Re-edited, I wear one for all my workouts since am pounding so much weights at once.


----------



## Kimball (Feb 26, 2012)

I need one because my keys on my belt loop pull my trousers down otherwise.


----------



## liam0810 (Jan 6, 2011)

I do for deadlifts, heavy squats and bent over rows


----------



## Super_G (Feb 20, 2012)

There's a guy at my gym who's daughter goes to all the same classes as my wee chick, the wee girls mum is really flirty and wants the Boaby but the guy is a bit slow. Don't think he likes me much..

He wears a belt in the gym, but iv only ever seen him on the bench press, working his bis and tris and doing his legs, dunno why he even bothers with the belt.

I don't wear one yet, when I'm a bit older I probably will


----------



## Northern Lass (Aug 10, 2011)

When should you start wearing a belt?...


----------



## AK-26 (May 29, 2011)

YummyMummy said:


> When should you start wearing a belt?...


some say when you get to the body weight and above lifts, some say 100kg +.

tbh its all down to when you feel you could do with the support a belt provides.


----------



## Northern Lass (Aug 10, 2011)

AK-26 said:


> some say when you get to the body weight and above lifts, some say 100kg +.
> 
> tbh its all down to when you feel you could do with the support a belt provides.


Cool. Thanks for answering


----------



## GeordieSteve (May 23, 2010)

AK-26 said:


> some say when you get to the body weight and above lifts, some say 100kg +.
> 
> tbh its all down to when you feel you could do with the support a belt provides.

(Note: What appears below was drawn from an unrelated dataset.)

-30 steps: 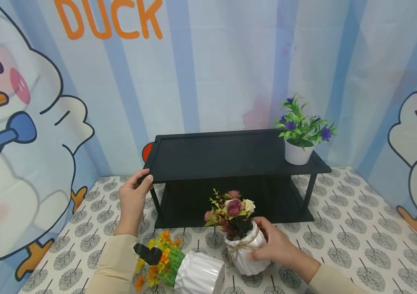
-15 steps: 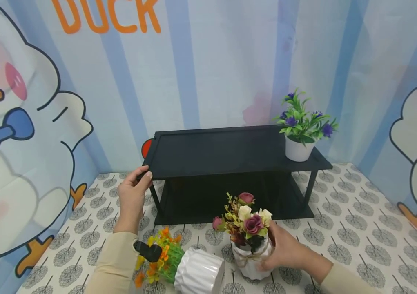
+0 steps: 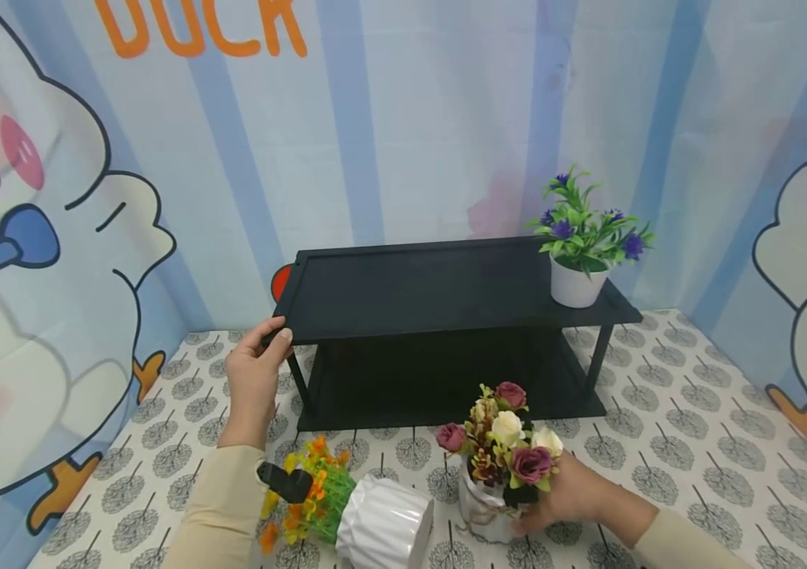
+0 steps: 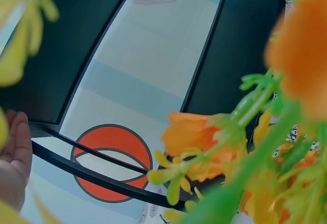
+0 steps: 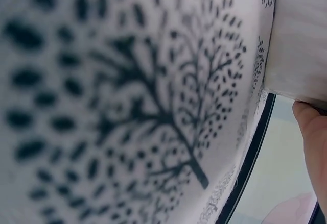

That shocks me. I'm doing 170k and thought it'd be a lot higher to justify a belt. Can't risk the back, lost a lot of last year because of it


----------



## biglbs (Jan 26, 2012)

Never use anything at all.


----------



## AK-26 (May 29, 2011)

GeordieSteve said:


> That shocks me. I'm doing 170k and thought it'd be a lot higher to justify a belt. Can't risk the back, lost a lot of last year because of it


agree you cant take a risk, back and shoulder injuries will stick with you and tend to come back hard if you aint careful.

in my gym i have seen guys deadlifting 60kg with a belt and some of them have back problems and want to be carefull, for others its because they think it makes you look good lol

but then again there are guys deadlifting 180kg+ with no belt and laugh if you mention a belt to them...... all down to preference i guess


----------



## GeordieSteve (May 23, 2010)

I wrecked my back and couldnt train back or legs for months on end. Lesson learnt I think


----------



## pdiddy (May 11, 2012)

I injured my back last year and I can't afford for it to happen again so I always wear a belt for heavy sets to be safe.


----------



## mark22 (Jul 13, 2011)

Up to you innit if your heavy week is pushing it then use a belt. hell use straps as well. dont wanna waste that huge deadlift effort cos you **** is getting soft.


----------